(TASK DETAILS) Given the records below, would you repeat exactly the lines that begin at the one containing "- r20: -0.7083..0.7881" and end at the one containing "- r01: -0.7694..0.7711", inclusive?

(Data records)
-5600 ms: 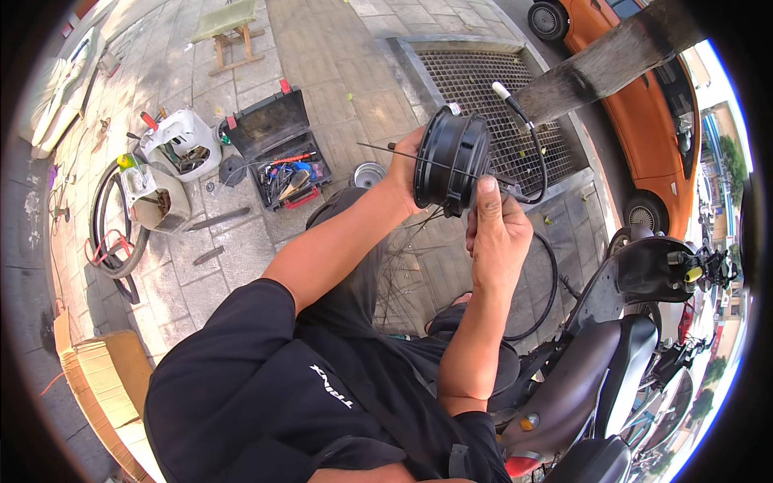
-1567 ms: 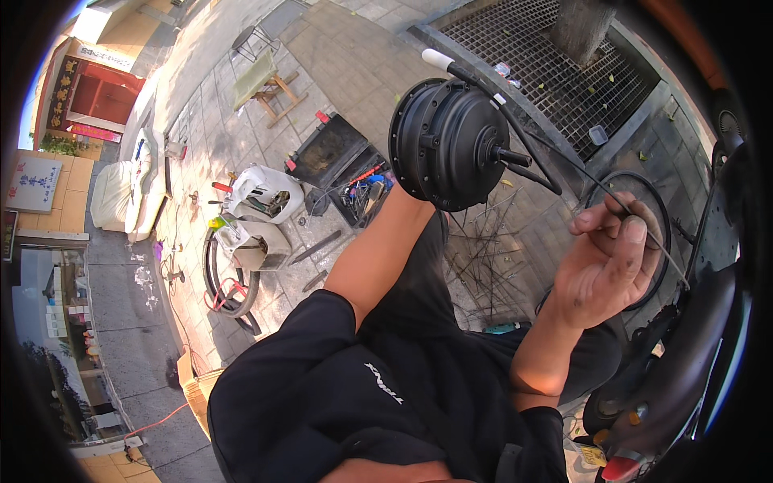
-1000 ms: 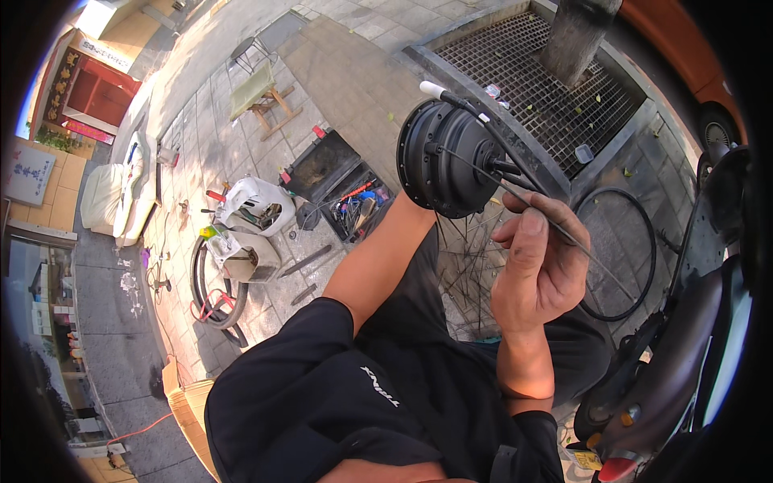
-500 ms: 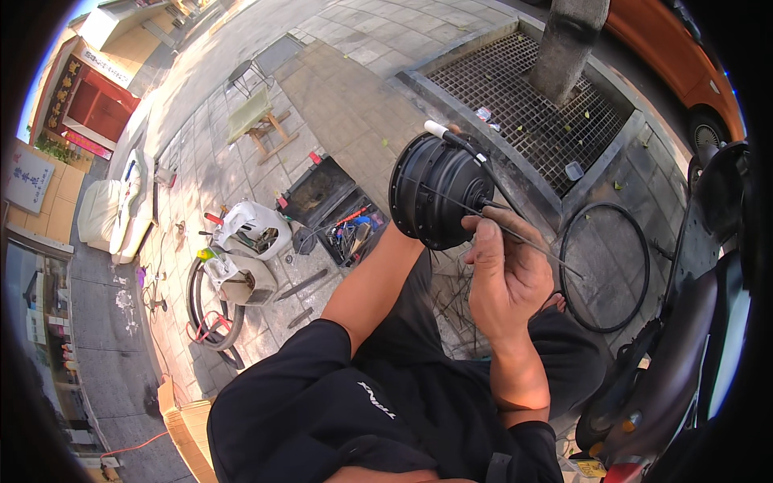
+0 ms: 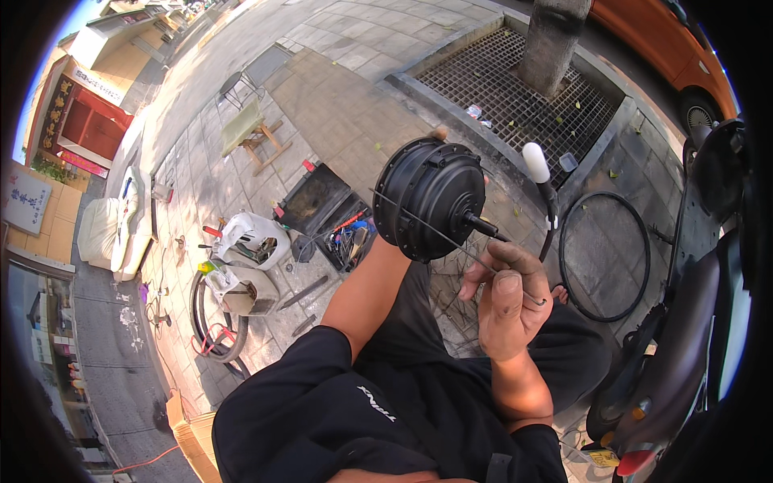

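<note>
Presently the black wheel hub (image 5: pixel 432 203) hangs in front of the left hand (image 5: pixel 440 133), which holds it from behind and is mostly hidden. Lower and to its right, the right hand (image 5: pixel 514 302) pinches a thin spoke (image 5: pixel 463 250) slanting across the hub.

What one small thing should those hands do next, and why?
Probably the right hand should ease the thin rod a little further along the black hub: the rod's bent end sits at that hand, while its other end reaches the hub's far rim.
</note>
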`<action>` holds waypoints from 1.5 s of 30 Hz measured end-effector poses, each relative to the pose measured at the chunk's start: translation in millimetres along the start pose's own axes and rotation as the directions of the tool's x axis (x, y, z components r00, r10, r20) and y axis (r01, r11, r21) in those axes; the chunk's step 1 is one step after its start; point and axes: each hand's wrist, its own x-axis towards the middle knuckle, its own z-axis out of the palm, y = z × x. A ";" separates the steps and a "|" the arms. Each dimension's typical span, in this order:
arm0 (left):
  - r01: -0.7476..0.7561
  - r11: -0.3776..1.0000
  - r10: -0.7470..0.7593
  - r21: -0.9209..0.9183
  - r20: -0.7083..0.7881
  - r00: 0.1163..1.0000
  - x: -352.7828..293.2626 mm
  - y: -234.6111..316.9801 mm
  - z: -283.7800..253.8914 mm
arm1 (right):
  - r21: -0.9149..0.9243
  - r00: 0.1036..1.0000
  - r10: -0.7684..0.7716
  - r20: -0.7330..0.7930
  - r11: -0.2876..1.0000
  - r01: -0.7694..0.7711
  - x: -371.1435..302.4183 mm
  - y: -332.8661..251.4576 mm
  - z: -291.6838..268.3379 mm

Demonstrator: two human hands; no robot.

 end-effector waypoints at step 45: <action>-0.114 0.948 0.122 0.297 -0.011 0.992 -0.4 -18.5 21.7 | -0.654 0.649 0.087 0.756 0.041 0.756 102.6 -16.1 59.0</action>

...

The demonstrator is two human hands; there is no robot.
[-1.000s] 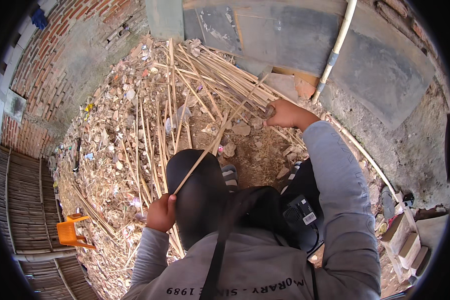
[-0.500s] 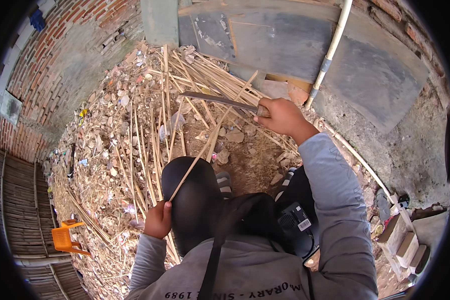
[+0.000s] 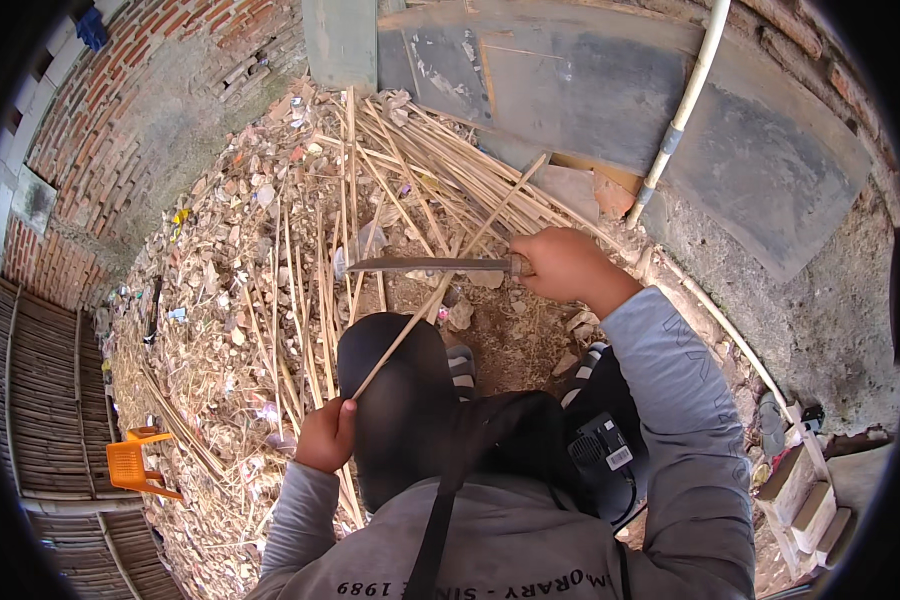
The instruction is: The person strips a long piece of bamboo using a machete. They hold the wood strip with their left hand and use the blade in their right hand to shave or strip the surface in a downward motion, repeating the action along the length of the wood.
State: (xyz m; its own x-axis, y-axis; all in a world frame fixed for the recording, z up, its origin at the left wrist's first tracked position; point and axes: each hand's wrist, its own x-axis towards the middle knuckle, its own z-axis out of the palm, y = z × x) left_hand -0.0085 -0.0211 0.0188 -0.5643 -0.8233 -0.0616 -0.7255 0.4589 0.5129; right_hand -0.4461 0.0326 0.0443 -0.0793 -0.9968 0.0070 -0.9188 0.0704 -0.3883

(EXPECTED ANSWER)
  - r20: -0.7083..0.7881
  - r00: 0.1163..1.0000
  - x: -352.7828..293.2626 mm
  - y: -234.6111..316.9801 mm
  - z: -283.7800..253.8914 mm
arm1 (right):
  - r21: -0.9149..0.9243
  - r00: 0.1036..1.0000
  - r10: -0.7684..0.7716
  - r20: -0.7330..0.7930
  - r11: -0.2876..1.0000
  - r01: -0.7694..0.7711

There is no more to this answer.